Re: Klub ASCEND
: 22 kwie 2020, 23:55
Mężczyzna, w przeciwieństwie do rozmówczyni, zdawał się kompletnie niezainteresowany otoczeniem. Łagodnie mówiąc, odebranie mu wzroku niewiele by zmieniło. Wpatrywał się pusto przed siebie, jedynie od czasu do czasu śledząc ruchy siedzącej obok Gorgony czy rzucając pogardliwe spojrzenie na barmana-robota. Gdy akurat nie wygłaszał tyrad na temat swoich mało popularnych poglądów, praktycznie się nie poruszał. Okupował jedynie miejsce na wysokim stołku, nienaturalnie sztywny, wyprostowany.
— Tak, taka właśnie jest prawda. Nie ma od niej odstępstw. Na każde pytanie istnieje odpowiedź, która jest prawdą. Jako ludzkość powinniśmy dążyć do poznania prawdy, poprzez zrozumienie jej poszczególnych elementów. Tacy jak ty, niestety, opóźniają nasz postęp. Rozwój duszy, rozwój moralny, rozwój intelektualny. Wybraliście postęp czysto fizyczny, sztuczną ewolucję — zaczął, kompletnie ignorując uwagę o zawarciu odpowiedzi w jednym zdaniu — A przekonuję tych, którzy chcą być przekonani.

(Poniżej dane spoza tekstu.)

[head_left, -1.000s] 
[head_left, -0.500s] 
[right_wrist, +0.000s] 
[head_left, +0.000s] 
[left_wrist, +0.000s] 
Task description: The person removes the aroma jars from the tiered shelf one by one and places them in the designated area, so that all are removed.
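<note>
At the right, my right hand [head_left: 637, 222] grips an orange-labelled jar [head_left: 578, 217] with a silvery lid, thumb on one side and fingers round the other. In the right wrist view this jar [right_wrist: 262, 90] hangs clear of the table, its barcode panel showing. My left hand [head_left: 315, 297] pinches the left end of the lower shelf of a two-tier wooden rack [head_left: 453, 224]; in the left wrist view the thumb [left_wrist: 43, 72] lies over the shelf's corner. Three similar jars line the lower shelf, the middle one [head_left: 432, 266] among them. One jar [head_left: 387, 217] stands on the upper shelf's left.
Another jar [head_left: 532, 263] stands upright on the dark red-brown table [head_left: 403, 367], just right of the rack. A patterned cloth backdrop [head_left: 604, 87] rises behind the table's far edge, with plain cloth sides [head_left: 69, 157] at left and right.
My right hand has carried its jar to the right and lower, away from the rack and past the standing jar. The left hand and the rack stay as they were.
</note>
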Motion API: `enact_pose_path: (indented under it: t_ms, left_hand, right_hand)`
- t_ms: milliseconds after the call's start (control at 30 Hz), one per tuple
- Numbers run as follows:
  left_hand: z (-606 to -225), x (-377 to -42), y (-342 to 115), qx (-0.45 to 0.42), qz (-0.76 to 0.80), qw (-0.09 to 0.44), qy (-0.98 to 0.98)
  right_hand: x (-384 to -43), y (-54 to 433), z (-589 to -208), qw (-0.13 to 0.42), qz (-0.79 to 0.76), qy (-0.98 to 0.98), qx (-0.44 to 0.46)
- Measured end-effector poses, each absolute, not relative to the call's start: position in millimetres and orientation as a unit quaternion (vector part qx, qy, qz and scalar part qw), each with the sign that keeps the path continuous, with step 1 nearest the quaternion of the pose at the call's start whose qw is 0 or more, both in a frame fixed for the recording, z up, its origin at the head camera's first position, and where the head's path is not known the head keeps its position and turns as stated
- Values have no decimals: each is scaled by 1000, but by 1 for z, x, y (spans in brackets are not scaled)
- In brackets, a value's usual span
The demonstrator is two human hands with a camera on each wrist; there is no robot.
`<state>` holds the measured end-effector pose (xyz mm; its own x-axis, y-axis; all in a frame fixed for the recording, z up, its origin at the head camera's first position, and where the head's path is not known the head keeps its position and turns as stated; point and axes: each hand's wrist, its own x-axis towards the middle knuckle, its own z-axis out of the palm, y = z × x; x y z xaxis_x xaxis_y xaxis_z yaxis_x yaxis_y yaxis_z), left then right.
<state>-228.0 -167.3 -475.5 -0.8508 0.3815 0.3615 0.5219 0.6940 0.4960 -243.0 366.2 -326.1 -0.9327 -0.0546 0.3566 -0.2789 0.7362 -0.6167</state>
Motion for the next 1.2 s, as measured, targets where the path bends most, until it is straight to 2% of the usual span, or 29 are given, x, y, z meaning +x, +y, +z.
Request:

Rozmawiam z tymi, którzy chcą rozmawiać. Mam świadomość, że większości nie przekonam słowami. Tutaj potrzeba czegoś większego. Lecz i na to przyjdzie czas. Póki co, moje wywody muszą wystarczyć. Możesz podważać ich skuteczność ile tylko zechcesz, lecz wciąż rosnąca liczebność naszej Społeczności dowodzi, że są ludzie spragnieni prawdy.
Wychudzony idealista uśmiechnął się słabo, choć szczerze. Ton jego głosu raz jeszcze się zmienił. Nie było w nim ani żywiołowego fanatyzmu, ani chłodnego cynizmu. Zastąpił je spokój z... nutą rozbawienia. Akim odpuścił sobie również gestykulację, raz tylko wykonując od niechcenia machnięcie swoją biblią. Wokół nieco podkrążonych oczu uwidoczniły się kurze łapki. Zmarszczki na czole nieco się pogłębiły. Jego niezwykle ludzka twarz, tak niepasująca do otoczenia, doskonale zdradzała emocje. Podobnie zresztą, jak mowa jego ciała. Z każdą mijającą minutą jego zdenerwowanie zdawało się maleć, chociaż niezwykle sztywne, spięte ruchy towarzyszyły mu nieustannie. Pokusy tego kręgu piekła, których tak obawiał się mężczyzna w swetrze, nie był aż tak straszne. Nie osłabiły jego przekonań, a wręcz przeciwnie, umocniły je. Przynajmniej póki co.
— Touché. — Niemalże instynktownie pięść protezy zacisnęła się mocniej na książce, by po paru chwilach rozluźnić chwyt. — Relikt dawnych dni. Nie żeby cię to jakoś specjalnie obchodziło — odparł — Moje poglądy są natury czysto moralnej. Nie ma w nich elementów ekonomiczno-politycznych. W przeciwieństwie do wielu obecnych na tej sali, udało mi się zachować moje oryginalne przyrodzenie. Skoro już to sprostowałem... to tak, nie pasuję tutaj — w dość nietypowy dla siebie sposób, nie uraczył tego żadnym dodatkowym, przydługim komentarzem. Po prostu zamilkł (jak się okazało, potrafił to zrobić).
Przekręcił nieco głowę, aby odpowiedzieć na skierowanego ku niemu spojrzenie. Westchnął bezgłośnie, obserwując... cokolwiek Wężownica robiła. Ponownie, odpuścił sobie komentarz, zamiast tego odpowiadając na pytanie.
— Mam interes, nawet kilka. Zabawne natomiast, że wspominasz o śmierci za ideologię. Moje przekonania doprowadzą co najwyżej do mojej śmierci. Wasz bezmyślny hedonizm, w ogólnym rozrachunku, będzie kosztował o wiele, wiele więcej.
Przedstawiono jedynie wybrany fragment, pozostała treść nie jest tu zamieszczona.